The next morning, Monday Oct. 7, the council met at Mercers' hall in London, in number sixteen, there being present, in addition to those of the day before, the lord chancellor (age 52) (Rich), mr. treasurer (Cheyne), sir John Gage, sir Edward Mountagu, sir Ralph Sadler (age 42), and sir John Baker. They were informed that, during the previous night, the lord Protector had hastily conveyed the King from Hampton court to Windsor castle, and they directed to Windsor the letters hereafter noticed.

On the 8th, at 9 a.m. they met at Guildhall, with the further accession to their company of the marquess of Northampton (age 37) and the earl of Shrewsbury. The mayor, aldermen, and common council were ordered to attend them, and, the lord chancellor (age 52) and others (as Stowe relates) having declared divers abuses of the lord Protector, they persuaded the citizens to take their part. "The lords dined with master Yorke, one of the sheriffes, and in the afternoone proclamation was made in divers places of the cittie, with trumpets, heraults, and kings at armes, wherein was contained divers articles touching the evill government of the lord Protector."

On the 9th the council was held "at the house of mr. Yorke, sheriff of London" (this was the ancient mansion, then belonging to the Crown, called the Duke's Place in Southwark, the new sheriff being master of the mint then established there). The names of the lord privy seal (Russell), the master of the horses (Herbert (age 48)), the lord Wentworth, and the vice-chamberlain (Wingfield), are also entered as present in council; but the two former were certainly this day at Wilton, as shown by their autograph signatures to the letter mentioned hereafter, and none of the four signed the council's letters of this day.

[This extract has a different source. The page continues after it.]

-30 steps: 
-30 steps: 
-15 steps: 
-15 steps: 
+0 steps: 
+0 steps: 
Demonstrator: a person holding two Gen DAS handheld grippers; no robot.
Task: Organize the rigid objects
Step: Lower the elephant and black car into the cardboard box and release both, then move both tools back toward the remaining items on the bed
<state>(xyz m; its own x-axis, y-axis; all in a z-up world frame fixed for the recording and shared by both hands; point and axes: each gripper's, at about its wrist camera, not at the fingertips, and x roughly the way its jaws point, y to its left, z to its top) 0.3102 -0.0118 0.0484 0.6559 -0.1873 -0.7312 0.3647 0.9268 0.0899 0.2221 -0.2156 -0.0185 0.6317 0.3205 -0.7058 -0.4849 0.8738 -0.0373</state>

"The tenth of October (says Stowe, but this certainly should be the 9th), by a common councell at the guild-hall, was granted five hundred men of the citie (one hundred to be horsemen) to be readie on the next morrow: and this day the lords dined with master Yorke, one of the sheriffes of London."

On the 10th, "the same appearance of the councell as before" assembled "at the house of the lord St. John, lord great master, being in London," when they were informed" that, through their former letters, and other means by them devised, and by the dihgent travail also of the archbishop of Canterbury and sir William Paget, then being at Windsor, the Kinges Matie owne servants were again restored to their places of attendance about his Matie person, and that the duke of Somerset's servants and others of the bands were sequestered from his Majtie Having received the private communication from Paget, noticed hereafter, they this day sent to Windsor sir Anthony Wingfield the vice-chamberlain, sir Anthony Sellenger one of the gentlemen of the privy chamber, and sir John Williams treasurer of the augmentations and revenues of the crown, with their servants, for the better guard of the King's person, and for the prevention of Somerset's escape. These officers effected the arrest of the duke the next morning; and, on Sunday the 12th, the lords in a body repaired to Windsor "and presented themselves forthwith before the King's Matie, most humbly on their knees, declaring to the same the occasion and order of their doings, the which his Matie did accept in most gratious part, giving to their lordships his Matie most hearty thanks." Calling before them sir Thomas Smith, sir Michael Stanhope, sir John Thynne (age 34), Edward Wolfe one of his Matie privy chamber, and William Gray esquire, of Reading, "adherents of the said duke, and the principal instruments and councellours that he did use, both at this time, and otherwise also in the affairs of his government," they charged them with their offences, and ordered them to the Tower of London, sir Thomas Smith being at the same time sequestered from the council, and deprived of his secretaryship.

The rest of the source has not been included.